Il film racconta di una famiglia che, durante le vacanze estive, è assediata da un gruppo di persone misteriose, a loro identiche, ma silenziose e assassine. La madre di questa famiglia, 30 anni prima, era stata avvicinata da una bambina a lei identica; ora sembra che lei e la sua famiglia di doppi sia tornata per pretendere il posto alla luce che da sempre è negato a questi doppelgänger.

Peele, anche sceneggiatore, usa l’elemento perturbante del doppio, della figura che vive alla nostra ombra, o meglio la versione viva ma disanimata di noi stessi e ne fa un allegoria del classismo statunitense e della distanza politica tra chi ha e chi non ha, tema al centro della serie “Weird City”, creata da Peele per YouTube, in cui il mondo si divideva in Haves (chi ha) e Have-Nots (chi non ha).

Fin dal titolo originale il regista gioca chiaro: Us come noi, ma anche come United States e alla domanda di Gabe, il padre, che chiede chi siano loro Red risponde: “Siamo americani”. Attraverso lo specchio e le sue deformazioni, Peele racconta il malessere statunitense con tutti i suoi simboli – il parco giochi in primis, gli abiti monocromi che ricordano Il racconto dell’ancella – e attraverso le sue sfaccettature, guardando la questione in primis dal punto di vista afro-americano (la canzone “Fuck tha Police” degli NWA, storico gruppo rap) e poi allargandosi alle divisioni statunitensi tout court.

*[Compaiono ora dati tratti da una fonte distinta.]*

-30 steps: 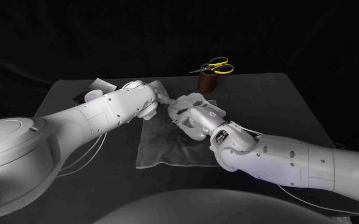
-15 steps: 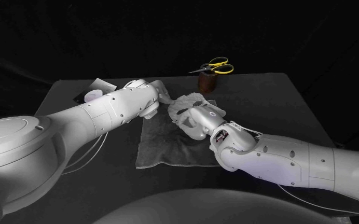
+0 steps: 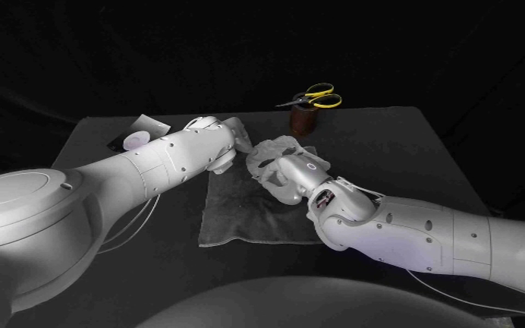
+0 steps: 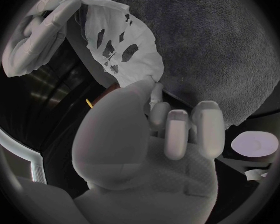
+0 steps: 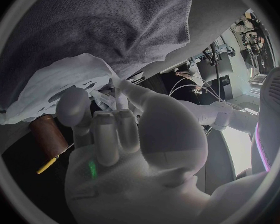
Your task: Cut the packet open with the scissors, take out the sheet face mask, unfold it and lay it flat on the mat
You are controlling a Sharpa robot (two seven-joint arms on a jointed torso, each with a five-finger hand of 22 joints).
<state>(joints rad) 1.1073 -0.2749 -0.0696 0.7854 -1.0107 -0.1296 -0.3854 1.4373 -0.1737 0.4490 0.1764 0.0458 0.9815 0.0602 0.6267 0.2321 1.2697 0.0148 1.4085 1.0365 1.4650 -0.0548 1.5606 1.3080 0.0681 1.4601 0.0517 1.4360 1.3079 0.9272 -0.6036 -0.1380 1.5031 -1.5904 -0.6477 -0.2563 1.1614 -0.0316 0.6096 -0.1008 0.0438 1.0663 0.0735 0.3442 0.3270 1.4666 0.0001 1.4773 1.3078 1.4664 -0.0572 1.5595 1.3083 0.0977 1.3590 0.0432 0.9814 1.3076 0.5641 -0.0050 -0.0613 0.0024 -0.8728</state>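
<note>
Pinching crumpled white mask (image 4: 146,59) with cut-outs, left hand (image 4: 146,154) and right hand (image 5: 127,149)

Over the last second:
- The left robot hand (image 3: 222,137) has drawn back a little toward the robot's left, away from the right robot hand (image 3: 290,172).
- The gap between its fingers and the bunched mask (image 3: 276,149) has opened slightly. Earlier the fingertips sat just against the mask's near edge.
- The left arm (image 3: 131,168) has swung with it, and its shoulder end now bulks larger at the lower left.
- The right forearm (image 3: 405,229) has shifted a touch lower and leftward.
</note>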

Il discorso è chiaro, diretto, preciso sebbene non onnicomprensivo, giustamente, ed è interessante che venga messo in scena attraverso i modelli del cinema di genere e dell’horror più ambizioso, ma Peele di questi modelli non sembra davvero sapere cosa farne, li usa in modo subdolo, ma senza crederci davvero, l’horror sembra più un mezzo abbandonato a metà strada: il difetto è principalmente nella narrazione, nella costruzione del racconto in cui le questioni poste dall’autore diventano l’unica cosa che conta rispetto all’intreccio che le veicola, rispetto alla loro evoluzione, rispetto alla reazione del pubblico e alle sensazioni che dovrebbero evocare.

A Noi mancano durezza e implacabilità, una volta che il meccanismo diventa evidente (dopo poco più di mezz’ora di giusta costruzione atmosferica) Peele si sofferma sui significati tirando tutto per le lunghe, girando a vuoto, facendo arrivare il film senza fiato. Dimenticandosi soprattutto di quanto sia bravo a costruire immagini e scene, a dare impatto agli elementi visivi e agli attori: come se i gangli dell’ingranaggio cinema fossero superflui rispetto al Discorso. Che inevitabilmente rischia di finire svuotato, buttando a mare anche il suo potenziale (il finale visionario).